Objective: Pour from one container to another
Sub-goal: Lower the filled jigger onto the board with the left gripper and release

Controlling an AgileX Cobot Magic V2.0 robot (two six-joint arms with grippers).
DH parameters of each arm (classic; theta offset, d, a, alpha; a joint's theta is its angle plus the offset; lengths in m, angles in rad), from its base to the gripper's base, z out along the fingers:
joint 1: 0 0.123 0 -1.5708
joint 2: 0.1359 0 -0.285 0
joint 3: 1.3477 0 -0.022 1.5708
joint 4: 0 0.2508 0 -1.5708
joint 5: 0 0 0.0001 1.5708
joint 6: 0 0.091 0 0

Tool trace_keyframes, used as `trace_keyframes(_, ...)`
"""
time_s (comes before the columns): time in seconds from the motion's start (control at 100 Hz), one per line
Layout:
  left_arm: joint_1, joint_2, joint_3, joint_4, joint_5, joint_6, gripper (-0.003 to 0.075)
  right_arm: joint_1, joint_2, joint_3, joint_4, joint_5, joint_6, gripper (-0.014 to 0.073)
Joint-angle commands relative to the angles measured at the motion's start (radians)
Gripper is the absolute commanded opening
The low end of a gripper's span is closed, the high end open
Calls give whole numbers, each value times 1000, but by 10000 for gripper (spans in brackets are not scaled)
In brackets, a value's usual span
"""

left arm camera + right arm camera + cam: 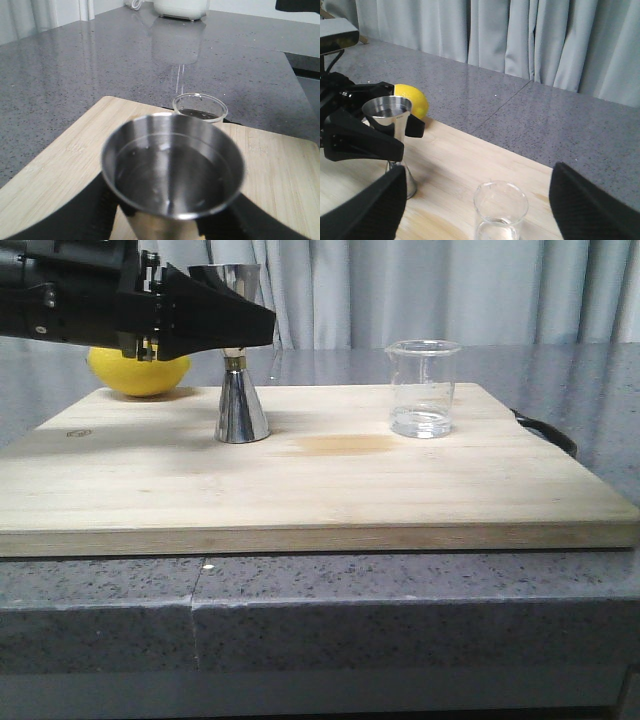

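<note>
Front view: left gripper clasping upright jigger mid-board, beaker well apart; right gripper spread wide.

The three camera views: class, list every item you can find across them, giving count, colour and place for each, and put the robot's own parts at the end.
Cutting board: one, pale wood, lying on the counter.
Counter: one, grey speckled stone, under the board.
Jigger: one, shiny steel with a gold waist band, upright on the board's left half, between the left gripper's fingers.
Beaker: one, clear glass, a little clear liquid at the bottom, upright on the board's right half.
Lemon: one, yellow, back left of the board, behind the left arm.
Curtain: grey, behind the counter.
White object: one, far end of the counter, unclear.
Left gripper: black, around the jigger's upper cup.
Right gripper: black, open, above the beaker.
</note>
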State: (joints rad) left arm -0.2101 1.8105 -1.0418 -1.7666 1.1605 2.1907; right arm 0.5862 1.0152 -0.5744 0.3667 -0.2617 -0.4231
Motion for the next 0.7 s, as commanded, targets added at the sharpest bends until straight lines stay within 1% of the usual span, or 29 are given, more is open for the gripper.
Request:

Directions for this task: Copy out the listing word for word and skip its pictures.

Task result:
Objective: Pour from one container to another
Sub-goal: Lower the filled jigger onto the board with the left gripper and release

Controlling an AgileX Cobot Magic V2.0 robot (two six-joint arms with grippers).
DH parameters of each arm (classic; theta offset, d, a, alpha; a joint's theta is its angle plus the offset; lengths in m, angles in rad), from its base to the gripper's base, z out along the fingers:
joint 1: 0 0.123 0 -1.5708
joint 2: 0.1359 0 -0.285 0
joint 3: 1.3477 0 -0.022 1.5708
joint 4: 0 0.2508 0 -1.5708
joint 5: 0 0 0.0001 1.5708
joint 6: 0 0.091 0 0

Tool trace_keyframes, used as `trace_keyframes(_, ...)`
"""
time_s (comes before the columns): time in seconds from the motion's start (control at 100 Hz), one per line
Layout:
  left_arm: joint_1, joint_2, joint_3, joint_4, joint_5, joint_6, gripper (-0.003 to 0.075)
  right_arm: joint_1, joint_2, joint_3, joint_4, joint_5, joint_6, gripper (-0.014 to 0.073)
Joint-angle commands relative to the angles measured at the motion's start (radians)
Gripper is the absolute commanded opening
The low end of a gripper's span is closed, the high end open
Calls give whole numbers, each value times 1000, but by 10000 for gripper (spans in brackets are not scaled)
In brackets, a value's usual span
"""

left arm camera + right arm camera + cam: 

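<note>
Front view: left gripper clasping upright jigger mid-board, beaker well apart; right gripper spread wide.

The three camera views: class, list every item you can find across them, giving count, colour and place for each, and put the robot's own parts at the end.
Cutting board: one, pale wood, lying on the counter.
Counter: one, grey speckled stone, under the board.
Jigger: one, shiny steel with a gold waist band, upright on the board's left half, between the left gripper's fingers.
Beaker: one, clear glass, a little clear liquid at the bottom, upright on the board's right half.
Lemon: one, yellow, back left of the board, behind the left arm.
Curtain: grey, behind the counter.
White object: one, far end of the counter, unclear.
Left gripper: black, around the jigger's upper cup.
Right gripper: black, open, above the beaker.
</note>
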State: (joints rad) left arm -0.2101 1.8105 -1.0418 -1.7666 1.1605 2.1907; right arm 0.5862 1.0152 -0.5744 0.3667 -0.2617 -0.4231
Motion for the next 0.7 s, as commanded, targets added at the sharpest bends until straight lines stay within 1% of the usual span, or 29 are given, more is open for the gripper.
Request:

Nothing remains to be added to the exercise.